*Try it*. Return each line of the data below verbatim; pictures are to be left out.

##########

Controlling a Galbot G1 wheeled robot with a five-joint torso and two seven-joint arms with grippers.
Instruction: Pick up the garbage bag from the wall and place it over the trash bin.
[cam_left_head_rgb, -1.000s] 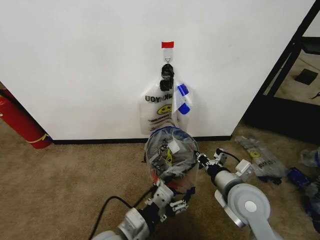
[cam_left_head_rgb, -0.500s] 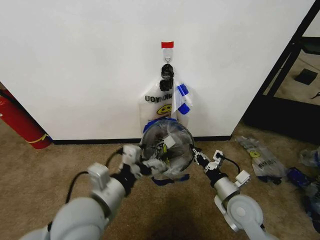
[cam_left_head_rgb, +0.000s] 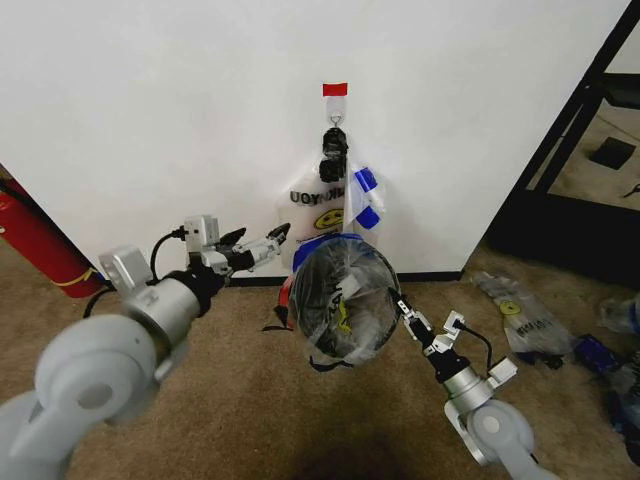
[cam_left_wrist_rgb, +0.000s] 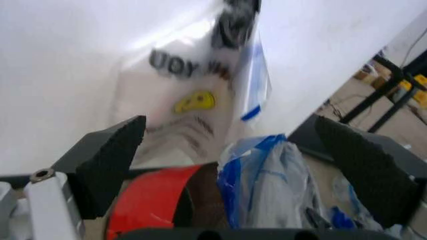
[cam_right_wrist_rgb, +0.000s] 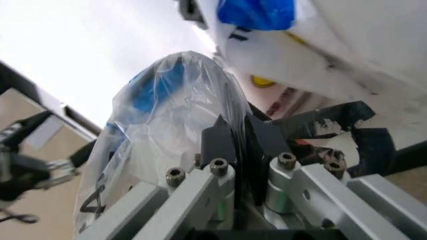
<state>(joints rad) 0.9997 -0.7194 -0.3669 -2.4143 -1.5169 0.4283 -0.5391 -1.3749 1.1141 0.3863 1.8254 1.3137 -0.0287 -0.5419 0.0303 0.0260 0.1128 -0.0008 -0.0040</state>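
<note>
The garbage bag (cam_left_head_rgb: 343, 298) lay stretched over the trash bin (cam_left_head_rgb: 288, 300), which stood on the carpet close to the wall (cam_left_head_rgb: 150, 120), just below other smiley bags (cam_left_head_rgb: 325, 215) hanging from a hook (cam_left_head_rgb: 335, 125). The right hand (cam_left_head_rgb: 402, 311) was clenched on the bag's right rim. The left hand (cam_left_head_rgb: 272, 240) hovered released, fingers spread, left of the bin near the wall.

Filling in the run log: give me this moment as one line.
left tool: open, raised beside bag | right tool: shut on garbage bag | bag: spread over trash bin | wall: more bags on hook
</note>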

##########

*Result*.
Controlling a Galbot G1 wheeled robot with a five-joint torso and two seven-joint arms with grippers.
Instruction: Pick up the garbage bag from the wall and place it over the trash bin.
[cam_left_head_rgb, -1.000s] 
[cam_left_head_rgb, -0.500s] 
[cam_left_head_rgb, +0.000s] 
[cam_left_wrist_rgb, +0.000s] 
[cam_right_wrist_rgb, +0.000s] 
<state>(joints rad) 0.9997 -0.7194 -0.3669 -2.4143 -1.5169 0.4283 -0.5391 -1.3749 1.1141 0.3863 1.8254 1.3137 -0.0287 -0.5419 0.0303 0.0260 0.1128 -0.0008 -0.0040</state>
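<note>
The garbage bag (cam_left_head_rgb: 343, 298) lay stretched over the trash bin (cam_left_head_rgb: 288, 300), which stood on the carpet close to the wall (cam_left_head_rgb: 150, 120), just below other smiley bags (cam_left_head_rgb: 325, 215) hanging from a hook (cam_left_head_rgb: 335, 125). The right hand (cam_left_head_rgb: 402, 311) was clenched on the bag's right rim. The left hand (cam_left_head_rgb: 272, 240) hovered released, fingers spread, left of the bin near the wall.

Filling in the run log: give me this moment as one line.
left tool: open, raised beside bag | right tool: shut on garbage bag | bag: spread over trash bin | wall: more bags on hook
</note>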

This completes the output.